Build it and They (won’t) Come?

Reflecting on 35 years of performing analytics to support internal audit, finance, and fraud detection has led me to a – not so startling – revelation: you can build the best analytics in the world, and they still might not be used by internal audit.  Analytics I have developed, even with significant client input, have not been used or were limited in their use: either time or extent. The question is why?

Applying an audit approach to the problem:

  • Risk: There is a risk that internal audit will not use analytics to support their audits resulting in audits that are more costly to perform, longer, and less effective than if  analytics were used.
  • Criteria: The IIA standards, many professional articles, and CAEs state that analytics should be used.
  • Condition: Limited use is being made of analytics beyond simple things like A/P duplicates.
  • Cause: ?
  • Recommendation: ?

It is impossible to make a valid recommendation regarding why analytics are not used without understanding the root cause for this failure. So, I offer my reflections on what I think are the primary reasons why analytics were not adopted.  For each cause, I will provide a specific recommendation to address the cause.

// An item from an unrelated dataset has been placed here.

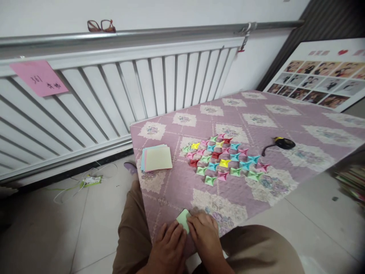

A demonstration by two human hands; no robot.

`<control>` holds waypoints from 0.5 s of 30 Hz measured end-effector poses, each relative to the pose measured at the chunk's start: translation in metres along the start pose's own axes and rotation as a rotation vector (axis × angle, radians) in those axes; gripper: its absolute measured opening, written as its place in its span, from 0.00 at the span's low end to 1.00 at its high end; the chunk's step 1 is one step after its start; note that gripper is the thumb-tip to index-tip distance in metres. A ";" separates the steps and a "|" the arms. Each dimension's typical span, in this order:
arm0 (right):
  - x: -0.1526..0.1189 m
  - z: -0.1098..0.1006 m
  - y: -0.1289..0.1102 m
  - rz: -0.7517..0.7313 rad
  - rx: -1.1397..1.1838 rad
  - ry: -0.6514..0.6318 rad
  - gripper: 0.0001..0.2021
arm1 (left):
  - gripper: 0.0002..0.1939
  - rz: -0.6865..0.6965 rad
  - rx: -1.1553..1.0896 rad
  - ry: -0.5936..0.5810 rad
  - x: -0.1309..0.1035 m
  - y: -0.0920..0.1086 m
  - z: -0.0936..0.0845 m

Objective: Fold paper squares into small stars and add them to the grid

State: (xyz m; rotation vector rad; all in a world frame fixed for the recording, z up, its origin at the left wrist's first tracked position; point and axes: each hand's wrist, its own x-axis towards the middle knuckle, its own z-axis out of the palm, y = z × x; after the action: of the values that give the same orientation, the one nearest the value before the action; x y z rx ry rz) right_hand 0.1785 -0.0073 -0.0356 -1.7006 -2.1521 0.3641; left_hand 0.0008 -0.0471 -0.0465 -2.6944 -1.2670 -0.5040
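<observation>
A small folded piece of light green paper (183, 218) lies at the near edge of the table, between my two hands. My left hand (169, 243) holds down its lower left side, fingers bent close together over the edge. On the other side my right hand (204, 233) has its fingers closed on the paper's right edge. Both thumbs are mostly hidden. Beyond my hands stand rows of small folded paper pieces (224, 163) in green, pink, blue, yellow and red. A stack of square paper sheets (158, 158), cream on top, lies farther left.
The table wears a purple flowered cloth (173, 190). A black and yellow object with a strap (285, 143) rests on the right. Behind are a white radiator (156, 83), a pipe with eyeglasses (101, 26) and a photo board (322, 76). A power strip (91, 180) lies on the floor.
</observation>
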 end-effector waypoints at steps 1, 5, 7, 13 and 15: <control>0.000 0.000 0.000 -0.009 -0.009 0.006 0.10 | 0.23 -0.024 -0.007 -0.004 0.000 0.001 -0.001; -0.001 -0.002 -0.001 -0.017 -0.002 0.017 0.09 | 0.25 -0.087 -0.054 -0.050 -0.003 0.000 -0.005; 0.000 -0.004 0.000 -0.020 -0.004 0.021 0.08 | 0.27 -0.099 -0.091 -0.105 -0.002 -0.001 -0.007; 0.013 -0.011 0.005 -0.022 -0.019 0.004 0.12 | 0.21 -0.240 -0.241 -0.284 0.018 -0.008 -0.017; 0.019 -0.016 0.005 -0.009 -0.019 -0.058 0.12 | 0.11 -0.318 -0.256 -0.339 0.031 -0.012 -0.019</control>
State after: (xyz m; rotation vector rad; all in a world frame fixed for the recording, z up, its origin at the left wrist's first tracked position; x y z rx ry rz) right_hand 0.1862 0.0116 -0.0211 -1.7102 -2.2102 0.3972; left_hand 0.0056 -0.0217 -0.0182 -2.8882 -1.8573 -0.2574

Note: This article focuses on the case where there is already some form of analytics capability used by internal audit, but it is not achieving the expected results.  For information on developing and maintaining an analytics function, refer to: https://caats.ca/2021/09/08/building-a-sustainable-analytics-function/

The primary causes of the failure to successfully employ analytics are:

Not understood: A recurring problem is that the analytics are not understood.  The auditors do not understand how the analytics worked and are not able to explain/defend them to the client.  The auditors do not see how the analytics results are related to the risk or control weakness. As a result, they cannot use the results of the analytics to identify control weaknesses and to make recommendations to address the cause of the weakness or to reduce the risk.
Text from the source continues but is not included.